The transformation program can then open a pipe to the reader program and
take its output as a true stream.
In Python, the zipfile
library doesn’t treat members
of a .zip archive as normal streams. Instead, you simply read the entire
file into a string. This Python
program that extracts the table doesn’t use XPath at all; it
just uses the plain Document Object Model calls.
Ruby has a zip file module, but its ZipInputStream class does not supply all the calls necessary to make it indistinguishable from a true input stram. Thus, our Ruby program for extracting the tables must also read the file into a string and parse that string.
Another one of my duties is to keep track of the “grand champion” award. Competitors who place first at a local tournament get three points towards the award, second place gets two points, and third place gets one point. For state and regional tournaments, first place gets five points, second place gets four points, and so on. The person with the most points at the end of the season in each age group wins the award.
I enter the data from the result sheets, and rather than do the subtraction in my head, I just enter the placing into the spreadsheet for local tournaments. For state tournaments, which have fewer results to enter, I figure out the points and enter it as a negative number. Thus, in this spreadsheet, you can see that Ernie Varela got first place in the San Benito tournament and two points in the state tournament at Lemoore.
I've written a Perl program to convert the spreadsheet for each age group into the standings that are posted on the web site. In this Perl program, acquiring the contents of a table row constitute only about 25 lines of code; the remainder is calculation and output.
Of course, you want to be able to take data in other forms and convert it to OpenDocument. Here is a gradebook implemented in XML (all the names and emails and student ID numbers have been changed). I’ve written Java code to let me edit the gradebook. At the end of the semester, I have to calculate everyone’s grade and turn in a spreadsheet. This XSLT stylesheet takes the XML file and creates an OpenDocument spreadsheet content file as its output, as shown in Figure 8.
The following example is just a proof of concept: a Perl program that converts a spreadsheet containing a survey to a word processing document that shows the results with a pie chart for each question. (Yes, I know that Edward Tufte says never to use pie charts. This is just an example.)
It’s important to know that OpenDocument was not invented in a vacuum. Wherever possible, OpenDocument re-uses existing standards. For example, take this formula for standard deviation. If you look at its content.xml file, you will see that it is standard MathML
OpenDocument also re-uses elements from the Dublin Core in describing a document’s metadata, XSL Formatting Objects in text documents, and Scalable Vector Graphics for drawings.
More importantly, OpenDocument re-uses the XForms standard. The XForms standard is built around four concepts:
Figure 14 shows part of a form created in OpenOffice.org and its instance data.
Binding a control to part of the instance data is done with an XPath expression. In Figure 15, we see the binding that associates the form for entering the seller’s name with the corresponding node in the instance data.
One of the advantages of an XForm over a normal
HTML form is that you can submit the data in two different ways.
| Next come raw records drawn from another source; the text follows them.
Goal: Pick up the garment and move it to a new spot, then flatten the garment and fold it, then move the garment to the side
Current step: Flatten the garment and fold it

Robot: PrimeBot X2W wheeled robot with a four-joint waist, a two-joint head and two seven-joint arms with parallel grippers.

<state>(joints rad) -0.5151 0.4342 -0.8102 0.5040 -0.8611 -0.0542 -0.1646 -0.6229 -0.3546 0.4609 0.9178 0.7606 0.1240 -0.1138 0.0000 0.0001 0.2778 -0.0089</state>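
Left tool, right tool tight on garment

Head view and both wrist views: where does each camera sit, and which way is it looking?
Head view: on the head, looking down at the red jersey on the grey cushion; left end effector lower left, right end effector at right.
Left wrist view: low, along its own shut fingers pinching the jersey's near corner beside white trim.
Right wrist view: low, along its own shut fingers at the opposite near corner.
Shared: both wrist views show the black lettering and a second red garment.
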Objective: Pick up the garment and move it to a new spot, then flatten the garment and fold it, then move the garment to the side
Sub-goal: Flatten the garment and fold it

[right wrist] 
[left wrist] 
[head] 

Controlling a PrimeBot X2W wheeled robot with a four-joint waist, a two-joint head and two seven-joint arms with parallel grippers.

Figure
16 shows two submit buttons and the corresponding bindings. The
savefile
submission will put a file on disk, leaving the
instance data untouched. The getData
submission will call
a
program on a server to fill in the product description,
You’ve seen that a simple set of tools will let you extract information from and create OpenDocument files. You’ve seen a few simple applications, which, I hope, have sparked your imagination and interest. Now it’s your turn to create something great!